Des actes «terroristes» pour Gérald Darmanin. Depuis ce week-end, plusieurs établissements pénitentiaires ont été la cible d’attaques, le dernier en date étant la prison de Tarascon. Alors que des véhicules ont été incendiés et des tirs à l’arme automatique constatés, des inscriptions «DDPF» (comme Défense des Droits des Prisonniers Français), ont été aussi été découvertes sur les lieux.
Jusqu’ici inconnu des autorités françaises, ce groupe a revendiqué plusieurs actions menées contre les prisons.
Cette nuit à Marseille, 10 véhicules pénitentiaires ont été tagués de l’inscription « DDPF » (Droits Des Prisonniers Francais). C’est une honte absolue. Je réaffirme mon soutien aux agents pénitentiaires pour leur courage.
En France, les conditions de détention sont loin d’être… pic.twitter.com/0xkBP0BeYV— Martine Vassal (@MartineVassal) April 15, 2025
«Nous ne sommes pas des terroristes, nous sommes là pour défendre les droits de l'Homme à l'intérieur des prisons», a-t-il ainsi écrit sur son canal Telegram. Crée le 12 avril dernier, celui-ci totaliserait environ un millier d’abonnés, a rapporté Franceinfo.
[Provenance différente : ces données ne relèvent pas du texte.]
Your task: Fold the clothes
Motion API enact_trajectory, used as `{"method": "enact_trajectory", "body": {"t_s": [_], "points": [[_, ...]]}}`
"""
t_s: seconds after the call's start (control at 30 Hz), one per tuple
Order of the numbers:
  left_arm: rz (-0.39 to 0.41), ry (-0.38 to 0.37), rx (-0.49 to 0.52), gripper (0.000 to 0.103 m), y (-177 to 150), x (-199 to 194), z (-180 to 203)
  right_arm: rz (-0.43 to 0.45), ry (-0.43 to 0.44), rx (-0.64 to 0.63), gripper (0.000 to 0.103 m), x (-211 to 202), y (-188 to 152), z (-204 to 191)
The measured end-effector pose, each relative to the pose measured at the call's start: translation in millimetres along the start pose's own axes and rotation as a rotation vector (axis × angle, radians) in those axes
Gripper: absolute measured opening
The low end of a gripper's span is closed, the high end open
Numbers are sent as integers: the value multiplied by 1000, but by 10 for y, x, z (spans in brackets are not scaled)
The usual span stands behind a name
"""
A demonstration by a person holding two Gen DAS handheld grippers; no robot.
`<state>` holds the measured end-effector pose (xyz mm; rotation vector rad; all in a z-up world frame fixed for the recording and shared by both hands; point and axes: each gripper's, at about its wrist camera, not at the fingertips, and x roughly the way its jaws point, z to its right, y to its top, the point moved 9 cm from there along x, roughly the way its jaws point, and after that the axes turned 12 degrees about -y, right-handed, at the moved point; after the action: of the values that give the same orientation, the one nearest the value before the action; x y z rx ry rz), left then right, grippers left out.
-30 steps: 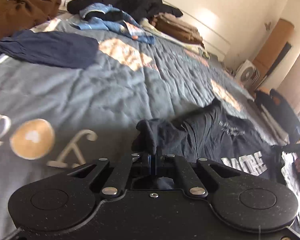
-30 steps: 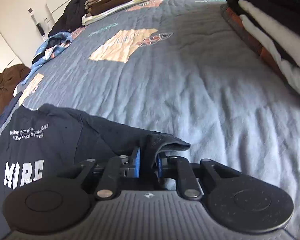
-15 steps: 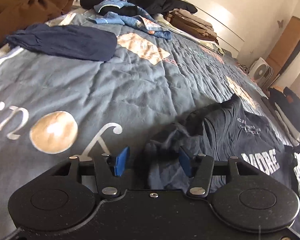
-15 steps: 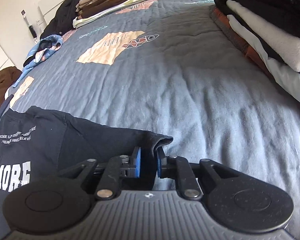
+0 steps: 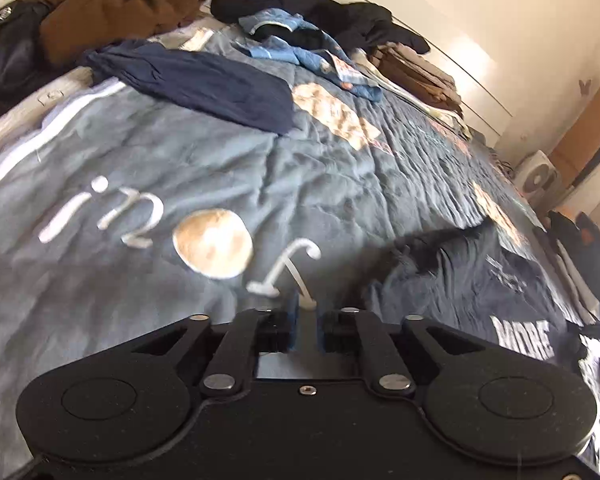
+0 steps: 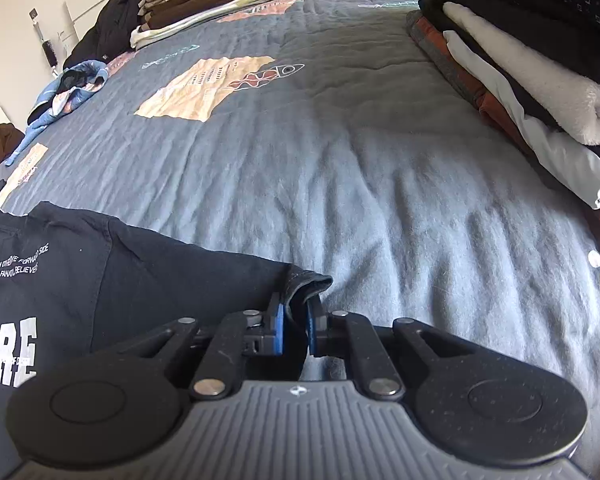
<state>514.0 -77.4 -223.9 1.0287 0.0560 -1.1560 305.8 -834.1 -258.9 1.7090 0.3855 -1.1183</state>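
A dark navy T-shirt (image 5: 480, 292) with white "MORE" lettering lies spread on the blue-grey bedspread (image 5: 140, 160). My left gripper (image 5: 308, 308) hovers over bare bedspread to the left of the shirt. Its jaws are closing, a narrow gap still shows, and nothing is between them. In the right wrist view the T-shirt (image 6: 100, 272) fills the lower left. My right gripper (image 6: 294, 312) is shut on a folded edge of the shirt, its jaws tightening slightly on the cloth, low over the bedspread (image 6: 340, 160).
A navy garment (image 5: 204, 88), a brown jacket (image 5: 100, 0), a light blue patterned garment (image 5: 300, 44) and black clothes (image 5: 320, 12) lie at the bed's far side. Folded stacks stand at the right (image 6: 520, 72) and far end (image 6: 220, 0). A fan (image 5: 540, 176) stands beyond the bed.
My left gripper let go of the shirt's sleeve, opened wide, moved left off the shirt, and its jaws have narrowed again. The right gripper keeps its hold on the shirt's edge.
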Motion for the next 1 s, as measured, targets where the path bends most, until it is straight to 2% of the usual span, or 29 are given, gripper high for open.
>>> {"method": "enact_trajectory", "body": {"t_s": [0.03, 0.07, 0.13, 0.17, 0.2, 0.23, 0.3, 0.37, 0.47, 0.53, 0.63, 0.73, 0.83, 0.93, 1.0], "points": [[-9, -7, 21, 61, -38, 29, 58, -6, 5, -7, 14, -17, -2, -13], [-14, -17, 54, 70, -78, 77, 128, -11, 8, -12, 14, -36, -4, -24], [-28, -42, 101, 72, -144, 194, 254, -17, 8, -10, 18, -104, -8, -39], [-40, -52, 103, 70, -186, 260, 291, -9, 16, -7, 24, -179, -9, -57], [-53, -61, 105, 63, -228, 326, 327, -2, 23, -5, 29, -254, -11, -76], [-65, -69, 109, 40, -271, 388, 365, 9, 33, 0, 33, -342, -12, -99], [-75, -57, 153, 10, -375, 410, 472, 45, 64, 17, 42, -580, -12, -176], [-61, -3, 287, 7, -531, 352, 676, 87, 100, 18, 47, -846, -14, -325], [-62, 125, 519, 7, -809, 319, 1027, 127, 172, -24, 53, -1190, -10, -718], [-52, 201, 657, 8, -965, 350, 1243, 146, 227, -66, 54, -1382, -4, -1101], [-42, 299, 820, 8, -1142, 489, 1555, 144, 324, -165, 56, -1652, -13, -1892], [-64, 324, 875, 8, -1291, 630, 1773, 126, 445, -286, 59, -1944, -55, -2876], [-75, 339, 871, 8, -1375, 677, 1899, 113, 533, -468, 67, -2186, -161, -3919], [-62, 327, 839, 8, -1475, 721, 1978, 86, 555, -661, 71, -2255, -362, -4884], [-55, 319, 832, 8, -1539, 758, 1981, 64, 537, -824, 71, -2209, -580, -5426]]}}
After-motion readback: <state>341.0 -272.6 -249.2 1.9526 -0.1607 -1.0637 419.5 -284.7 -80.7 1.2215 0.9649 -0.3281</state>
Des menaces directes visant les surveillants pénitentiaires
Sur Telegram, les internautes expriment leur mécontentement vis-à-vis des conditions de détention en France. «Surveillants, démissionnez tant que vous le pouvez si vous tenez à vos familles et à vos proches», est-il par exemple écrit dans les messages. «Les démonstrations de force de ces derniers jours ne sont rien», «sachez que notre mouvement s'étend dans toute la France», est-il aussi indiqué.
Des revendications telles que la surpopulation carcérale ou la fouille des détenus, jugées «humiliantes» sont apparues sur le groupe. Des vidéos ont aussi été publiées sur lesquelles des hommes cagoulés incendient des voitures d’agents pénitentiaires devant les établissements.
Selon les chiffres du ministère de la Justice, en France, 79.300 personnes étaient détenues au 1er janvier 2025 au sein d'un établissement pénitentiaire, pour un total de 62 539 places, soit un taux d'occupation de 131%.